Contrary to [Defendant’s] suggestion, it does not matter to this conclusion whether the information here is information about real investments. As many cases make clear, even if a process of collecting and analyzing information is ‘limited to particular content’ or a particular ‘source,’ that limitation does not make the collection and analysis other than abstract . . . Moreover, the ‘investment’ character of this information simply invokes a separate category of abstract ideas involved in Alice and many of our cases—‘the creation and manipulation of legal obligations such as contracts involved in fundamental economic practices.’”

Something More: No

The Federal Circuit also confirmed the District Court’s Step Two determination that “there is nothing in the claims sufficient to remove them from the class of subject matter ineligible for patenting and transform them into an eligible application.” In explanation, the opinion states:

“Here, all of the claim details identified by [Defendant]—including in the claims that emerged from reexamination—fall into one or both of two categories: they are themselves abstract; or there are no factual allegations from which one could plausibly infer that they are inventive . . . We have already noted that limitation of the claims to a particular field of information—here, investment information—does not move the claims out of the realm of abstract ideas.

Some of the claims require various databases and processors, which are in the physical realm of things. But it is clear, from the claims themselves and the specification, that these limitations require no improved computer resources [Defendant] claims to have invented, just already available computers, with their already available basic functions, to use as tools in executing the claimed process. Although counsel for [Defendant] contended at oral argument that the inclusion of a ‘parallel processing’ computing architecture in claim 22 (now also in added claims 32–40) should render the claim patent eligible . . . neither the claims nor the specification call for any parallel processing architectures different from those available in existing systems. Rather, to the extent that parallel processing is discussed in the specification, it is characterized as generic parallel processing components—not even asserted to be an invention of [Defendant]—on which the claimed method could run.

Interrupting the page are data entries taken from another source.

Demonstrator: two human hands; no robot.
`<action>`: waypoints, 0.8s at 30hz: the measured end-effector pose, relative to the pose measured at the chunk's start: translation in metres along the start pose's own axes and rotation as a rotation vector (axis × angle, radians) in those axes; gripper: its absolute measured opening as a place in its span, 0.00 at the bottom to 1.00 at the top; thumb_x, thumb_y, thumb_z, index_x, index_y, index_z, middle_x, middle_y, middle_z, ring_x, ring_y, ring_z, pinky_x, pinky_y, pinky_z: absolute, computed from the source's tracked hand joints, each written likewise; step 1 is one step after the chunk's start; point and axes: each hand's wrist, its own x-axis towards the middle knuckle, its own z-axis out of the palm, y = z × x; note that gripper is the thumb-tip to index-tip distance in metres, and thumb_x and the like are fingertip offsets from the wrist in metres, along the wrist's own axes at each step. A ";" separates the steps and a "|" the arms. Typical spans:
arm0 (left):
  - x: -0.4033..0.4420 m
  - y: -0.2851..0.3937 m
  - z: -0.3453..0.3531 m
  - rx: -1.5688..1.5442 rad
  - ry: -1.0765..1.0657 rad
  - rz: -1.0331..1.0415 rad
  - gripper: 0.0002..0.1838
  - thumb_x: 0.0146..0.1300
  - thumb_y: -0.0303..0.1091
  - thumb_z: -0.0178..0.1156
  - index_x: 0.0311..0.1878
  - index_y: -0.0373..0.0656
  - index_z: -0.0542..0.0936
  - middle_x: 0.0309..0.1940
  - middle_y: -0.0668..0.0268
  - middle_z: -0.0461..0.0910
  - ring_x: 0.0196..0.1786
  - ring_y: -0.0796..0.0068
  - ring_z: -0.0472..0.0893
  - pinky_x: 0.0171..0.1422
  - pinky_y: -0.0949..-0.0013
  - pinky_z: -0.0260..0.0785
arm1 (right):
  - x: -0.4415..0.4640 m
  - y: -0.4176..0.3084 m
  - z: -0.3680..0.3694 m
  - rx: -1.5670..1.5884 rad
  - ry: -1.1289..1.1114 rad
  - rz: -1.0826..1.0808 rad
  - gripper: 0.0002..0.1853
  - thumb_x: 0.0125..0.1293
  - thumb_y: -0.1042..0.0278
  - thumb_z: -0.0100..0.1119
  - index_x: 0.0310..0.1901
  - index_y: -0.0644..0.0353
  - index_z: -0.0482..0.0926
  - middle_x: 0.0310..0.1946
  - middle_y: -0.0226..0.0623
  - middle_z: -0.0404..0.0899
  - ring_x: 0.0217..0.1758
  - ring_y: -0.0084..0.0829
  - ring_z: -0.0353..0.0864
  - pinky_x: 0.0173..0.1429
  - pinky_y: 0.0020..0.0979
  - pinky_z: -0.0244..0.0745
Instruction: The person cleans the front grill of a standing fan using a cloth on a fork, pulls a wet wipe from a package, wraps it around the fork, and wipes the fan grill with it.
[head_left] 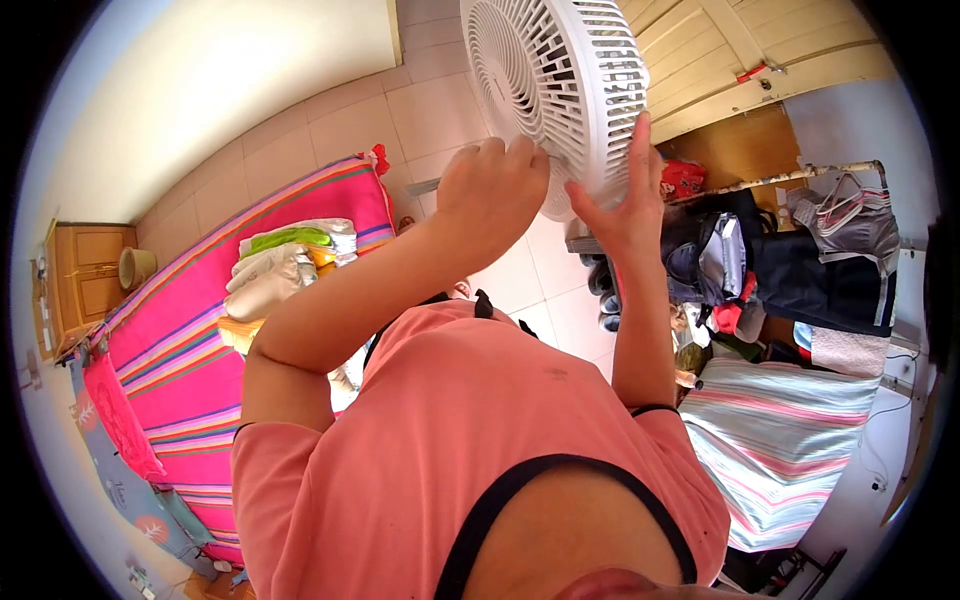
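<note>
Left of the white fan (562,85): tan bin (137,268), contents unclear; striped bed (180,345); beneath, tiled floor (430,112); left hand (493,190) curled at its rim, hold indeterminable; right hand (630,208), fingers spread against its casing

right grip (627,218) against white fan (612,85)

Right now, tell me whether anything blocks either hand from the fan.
Nothing visible does. The right hand appears to rest against the side of the fan; the left hand curls by its lower front, contact unclear.

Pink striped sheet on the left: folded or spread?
Spread: the pink striped sheet lies broad and flat, with a pile of cloth on top.
</note>
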 end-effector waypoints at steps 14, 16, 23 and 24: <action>-0.011 0.014 -0.003 0.000 -0.035 -0.002 0.17 0.50 0.30 0.60 0.46 0.41 0.77 0.34 0.67 0.76 0.36 0.71 0.81 0.33 0.69 0.74 | -0.002 0.003 0.001 -0.040 0.010 0.019 0.58 0.44 0.61 0.76 0.75 0.51 0.47 0.59 0.50 0.67 0.57 0.49 0.74 0.51 0.41 0.77; -0.022 0.010 -0.011 -0.016 -0.056 -0.016 0.18 0.50 0.30 0.60 0.47 0.43 0.77 0.35 0.68 0.76 0.37 0.70 0.81 0.34 0.68 0.74 | -0.002 0.003 0.002 -0.034 0.017 0.022 0.58 0.44 0.61 0.76 0.75 0.50 0.47 0.60 0.50 0.67 0.57 0.49 0.74 0.51 0.41 0.78; -0.064 -0.008 0.002 -0.393 -0.144 -0.246 0.10 0.55 0.30 0.62 0.41 0.48 0.81 0.31 0.67 0.78 0.31 0.69 0.79 0.32 0.67 0.71 | -0.001 0.000 -0.003 0.042 0.009 0.046 0.57 0.44 0.70 0.76 0.74 0.57 0.48 0.60 0.49 0.67 0.62 0.47 0.70 0.61 0.40 0.71; -0.066 -0.006 0.003 -0.598 -0.057 -0.366 0.05 0.58 0.31 0.62 0.38 0.46 0.82 0.28 0.66 0.79 0.27 0.70 0.78 0.31 0.68 0.69 | -0.002 0.000 -0.003 0.049 -0.002 0.055 0.57 0.44 0.70 0.76 0.74 0.58 0.48 0.61 0.49 0.67 0.63 0.46 0.70 0.62 0.39 0.70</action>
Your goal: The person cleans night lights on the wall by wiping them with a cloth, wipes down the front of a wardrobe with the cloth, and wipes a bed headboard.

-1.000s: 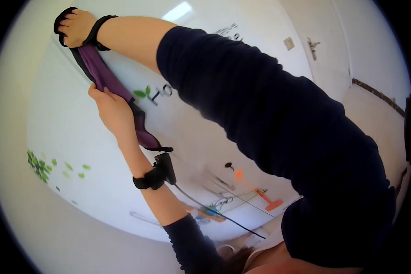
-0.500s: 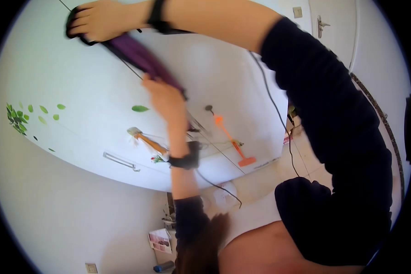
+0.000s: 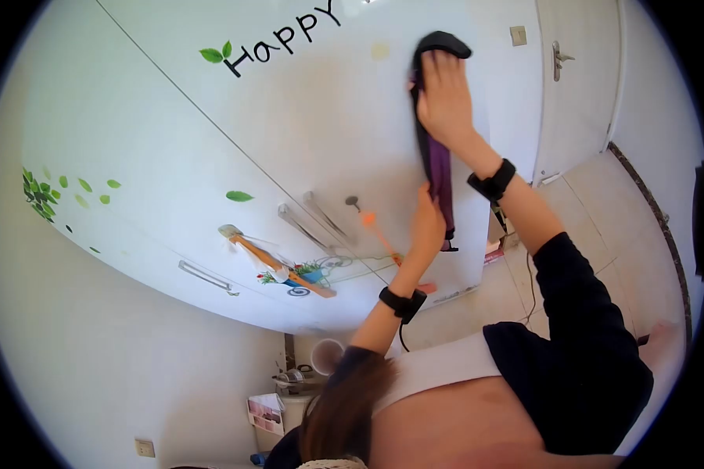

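A long, narrow purple and black fabric item (image 3: 440,168) hangs between my hands in front of a white cabinet door (image 3: 313,117). Its exact kind cannot be made out. My right hand (image 3: 446,98) is up at its black upper end, fingers laid over and gripping it. Lower down, my left hand (image 3: 426,227) holds the purple part near its bottom end; those fingers are partly hidden. Just left of my left hand, an orange long-handled tool (image 3: 375,230) hangs against the cabinet, partly covered by my forearm. Both wrists wear black bands.
Metal handles (image 3: 309,227) project from the cabinet doors. A wooden-handled brush-like tool (image 3: 266,258) hangs on the front, near flower and leaf stickers. To the right stands a white room door (image 3: 575,86). A thin cord (image 3: 533,289) runs along the tiled floor (image 3: 587,234).
Both hands have moved to the right across the cabinet front with the purple and black item, which now hangs more upright. The "Happy" lettering has come into view.
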Motion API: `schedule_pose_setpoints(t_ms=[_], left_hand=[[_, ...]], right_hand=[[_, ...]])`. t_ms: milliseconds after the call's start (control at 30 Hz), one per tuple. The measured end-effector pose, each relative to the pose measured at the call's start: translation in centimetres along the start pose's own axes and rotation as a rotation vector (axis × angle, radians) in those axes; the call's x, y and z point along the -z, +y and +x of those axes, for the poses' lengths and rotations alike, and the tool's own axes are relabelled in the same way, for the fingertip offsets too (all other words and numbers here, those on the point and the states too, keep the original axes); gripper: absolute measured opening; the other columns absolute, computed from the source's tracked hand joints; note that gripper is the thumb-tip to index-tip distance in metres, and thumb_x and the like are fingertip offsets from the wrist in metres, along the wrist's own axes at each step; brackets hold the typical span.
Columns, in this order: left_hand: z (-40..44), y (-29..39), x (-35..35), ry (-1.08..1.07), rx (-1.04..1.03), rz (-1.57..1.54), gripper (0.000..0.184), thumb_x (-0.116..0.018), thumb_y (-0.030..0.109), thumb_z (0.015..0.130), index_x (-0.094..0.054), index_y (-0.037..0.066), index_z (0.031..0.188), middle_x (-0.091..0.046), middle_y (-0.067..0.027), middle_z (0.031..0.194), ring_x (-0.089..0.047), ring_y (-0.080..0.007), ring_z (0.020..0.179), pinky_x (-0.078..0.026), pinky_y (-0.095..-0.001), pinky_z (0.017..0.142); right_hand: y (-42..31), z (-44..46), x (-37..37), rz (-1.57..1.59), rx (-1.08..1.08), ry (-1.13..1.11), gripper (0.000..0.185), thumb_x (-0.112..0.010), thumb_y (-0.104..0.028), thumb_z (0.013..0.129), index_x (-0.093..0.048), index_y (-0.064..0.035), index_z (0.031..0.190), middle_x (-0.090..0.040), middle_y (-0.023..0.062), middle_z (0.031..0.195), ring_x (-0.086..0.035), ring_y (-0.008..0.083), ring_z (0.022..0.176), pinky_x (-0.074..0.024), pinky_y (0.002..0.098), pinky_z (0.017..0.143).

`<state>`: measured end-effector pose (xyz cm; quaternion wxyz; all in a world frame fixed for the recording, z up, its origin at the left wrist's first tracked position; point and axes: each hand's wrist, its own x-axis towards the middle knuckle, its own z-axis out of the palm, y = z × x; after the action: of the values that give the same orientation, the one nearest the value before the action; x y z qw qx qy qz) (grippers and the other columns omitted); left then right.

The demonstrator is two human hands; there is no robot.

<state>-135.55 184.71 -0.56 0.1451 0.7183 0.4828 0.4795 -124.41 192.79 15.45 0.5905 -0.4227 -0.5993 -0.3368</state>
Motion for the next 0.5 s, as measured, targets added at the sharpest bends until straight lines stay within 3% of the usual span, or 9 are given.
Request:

In accordance with the Supreme Court’s conclusion in Alice, 134 S. Ct. at 2358–59, this court has ruled many times that ‘such invocations of computers and networks that are not even arguably inventive are insufficient to pass the test of an inventive concept in the application of an abstract idea’ . . . Under those decisions, an invocation of such computers and networks is not enough to establish the required ‘inventive concept’ in application. Indeed, we think it fair to say that an invocation of already-available computers that are not themselves plausibly asserted to be an advance, for use in carrying out improved mathematical calculations, amounts to a recitation of what is ‘well-understood, routine, [and] conventional’ . . . There is, in short, nothing ‘inventive’ about any claim details, individually or in combination, that are not themselves in the realm of abstract ideas. In the absence of the required ‘inventive concept’ in application, the claims here are legally equivalent to claims simply to the asserted advance in the realm of abstract ideas—an advance in mathematical techniques in finance.”